● Directions
Go to the line with "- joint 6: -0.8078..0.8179" in the records below, then output it and each following line exactly, up to and including the line with "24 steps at". Skip pictures and add nothing.

● Source data
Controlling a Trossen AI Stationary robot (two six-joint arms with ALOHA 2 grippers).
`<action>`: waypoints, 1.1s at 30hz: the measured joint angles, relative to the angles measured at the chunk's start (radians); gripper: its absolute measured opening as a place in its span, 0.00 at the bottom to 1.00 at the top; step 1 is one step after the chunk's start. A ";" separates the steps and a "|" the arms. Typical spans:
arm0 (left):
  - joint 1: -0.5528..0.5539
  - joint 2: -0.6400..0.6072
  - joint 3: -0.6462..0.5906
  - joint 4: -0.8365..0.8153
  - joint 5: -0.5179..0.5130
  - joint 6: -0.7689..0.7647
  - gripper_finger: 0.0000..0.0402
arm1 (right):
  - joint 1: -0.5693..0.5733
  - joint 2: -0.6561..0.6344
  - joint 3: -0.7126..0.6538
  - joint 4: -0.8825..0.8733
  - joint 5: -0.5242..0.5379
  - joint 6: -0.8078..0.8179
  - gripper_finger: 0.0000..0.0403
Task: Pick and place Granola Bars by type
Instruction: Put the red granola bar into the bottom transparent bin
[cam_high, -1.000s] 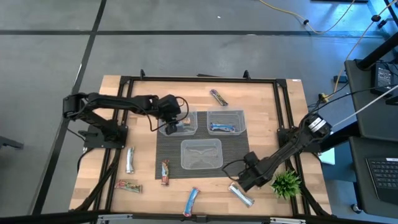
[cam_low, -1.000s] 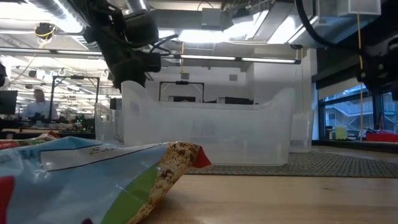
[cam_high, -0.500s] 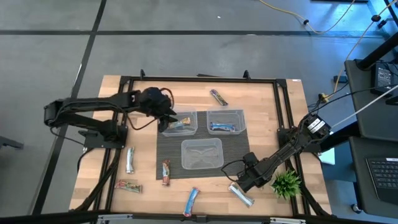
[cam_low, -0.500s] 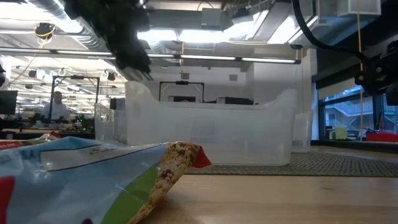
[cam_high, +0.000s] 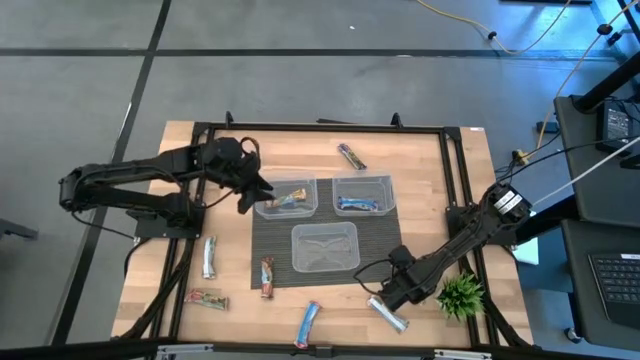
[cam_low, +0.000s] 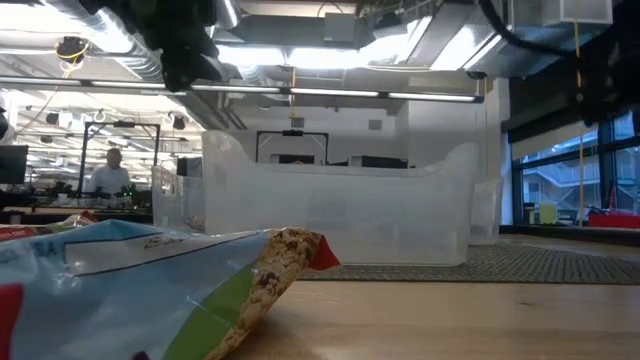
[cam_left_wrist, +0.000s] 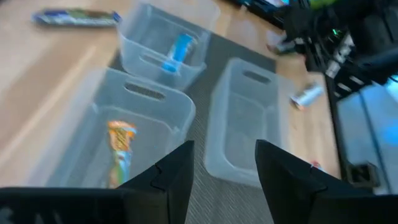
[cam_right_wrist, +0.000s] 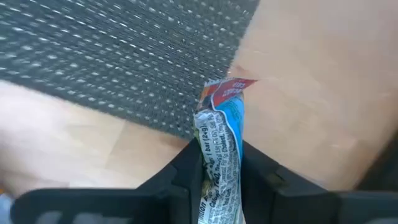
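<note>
Gripping one silver granola bar near the tabletop edge at five o'clock, our right end effector is clamped; our left end effector, fingers apart and empty, sits beside three clear tubs. We count two bars binned, one per rear tub, and five loose bars around them.

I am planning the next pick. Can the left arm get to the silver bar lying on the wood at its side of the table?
Probably yes. The left end effector is open and empty beside the tub, and the silver bar lies uncovered, apart from other bars.
</note>
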 joint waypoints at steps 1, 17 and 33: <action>-0.008 -0.002 0.000 -0.016 0.013 -0.007 0.40 | 0.000 0.000 0.027 -0.048 0.018 -0.012 0.21; -0.234 0.001 0.000 -0.320 0.003 -0.362 0.37 | -0.120 -0.002 0.453 -0.128 0.745 -0.680 0.21; -0.493 0.001 -0.013 -0.471 -0.243 -0.854 0.37 | -0.345 0.054 0.363 0.589 0.450 -1.363 0.21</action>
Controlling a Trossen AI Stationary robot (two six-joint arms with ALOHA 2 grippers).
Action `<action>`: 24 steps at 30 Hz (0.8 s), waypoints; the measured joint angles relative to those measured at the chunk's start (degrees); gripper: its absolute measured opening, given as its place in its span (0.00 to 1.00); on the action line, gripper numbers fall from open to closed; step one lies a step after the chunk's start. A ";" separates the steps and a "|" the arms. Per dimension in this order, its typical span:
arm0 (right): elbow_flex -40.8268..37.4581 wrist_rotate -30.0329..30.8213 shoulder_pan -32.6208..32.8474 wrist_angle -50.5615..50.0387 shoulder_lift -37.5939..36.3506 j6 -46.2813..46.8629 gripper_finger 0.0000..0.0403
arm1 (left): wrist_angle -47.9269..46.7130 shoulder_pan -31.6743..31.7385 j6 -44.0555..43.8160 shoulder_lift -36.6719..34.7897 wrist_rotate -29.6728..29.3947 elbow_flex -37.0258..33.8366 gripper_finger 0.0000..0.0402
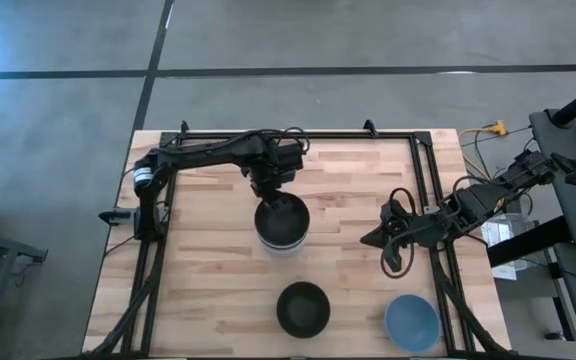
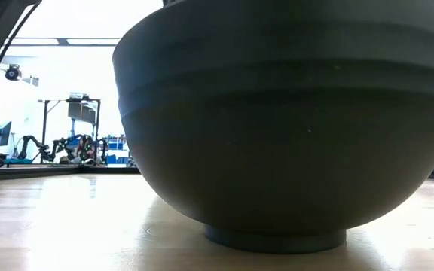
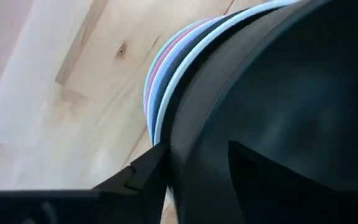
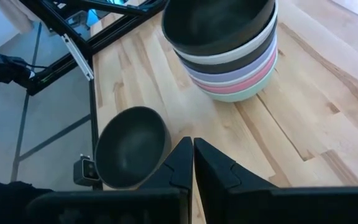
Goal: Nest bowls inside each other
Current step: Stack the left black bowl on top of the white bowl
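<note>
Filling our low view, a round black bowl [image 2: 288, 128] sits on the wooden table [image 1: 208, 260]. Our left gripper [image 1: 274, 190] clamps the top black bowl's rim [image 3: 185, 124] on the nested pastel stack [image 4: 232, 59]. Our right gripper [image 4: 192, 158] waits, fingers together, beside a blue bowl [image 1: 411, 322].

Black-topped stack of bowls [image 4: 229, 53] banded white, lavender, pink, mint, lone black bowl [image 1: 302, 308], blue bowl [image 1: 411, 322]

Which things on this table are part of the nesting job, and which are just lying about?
Job:
- stack of nested round bowls, black on top
- loose black round bowl
- loose blue round bowl
- left gripper, at the stack's rim
- right gripper, waiting apart

Lying about:
- yellow cable off the table edge
</note>
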 joint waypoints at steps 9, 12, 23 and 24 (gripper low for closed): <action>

● Result for this exercise
  - joint 6: -0.8078..0.8179
  - gripper_finger: 0.0000..0.0403
Task: Pick and place Granola Bars by type
Instruction: Put the red granola bar into the bottom transparent bin
[cam_high, -1.000s] 
[cam_low, -1.000s] 
[cam_high, -0.500s] 
[cam_low, -0.500s] 
[cam_high, +0.000s] 
[cam_low, +0.000s] 
[cam_left_wrist, +0.000s] 
[cam_right_wrist, +0.000s] 
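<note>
Gripping one silver granola bar near the tabletop edge at five o'clock, our right end effector is clamped; our left end effector, fingers apart and empty, sits beside three clear tubs. We count two bars binned, one per rear tub, and five loose bars around them.

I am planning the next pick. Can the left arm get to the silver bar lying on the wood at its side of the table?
Probably yes. The left end effector is open and empty beside the tub, and the silver bar lies uncovered, apart from other bars.
</note>
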 joint waypoints at steps 1, 17 and 33: <action>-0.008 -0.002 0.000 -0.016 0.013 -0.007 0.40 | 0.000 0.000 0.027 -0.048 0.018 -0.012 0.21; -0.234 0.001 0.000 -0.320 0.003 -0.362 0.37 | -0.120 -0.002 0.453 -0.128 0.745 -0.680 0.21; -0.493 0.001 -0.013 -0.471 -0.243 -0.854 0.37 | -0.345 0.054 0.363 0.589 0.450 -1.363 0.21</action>
Controlling a Trossen AI Stationary robot (two six-joint arms with ALOHA 2 grippers).
Action `<action>`: 24 steps at 30 Hz (0.8 s), waypoints; the measured joint angles relative to those measured at the chunk's start (degrees); gripper: its absolute measured opening, given as its place in its span (0.00 to 1.00); on the action line, gripper numbers fall from open to closed; step one lies a step after the chunk's start. A ";" separates the steps and a "|" the arms. Per dimension in this order, its typical span:

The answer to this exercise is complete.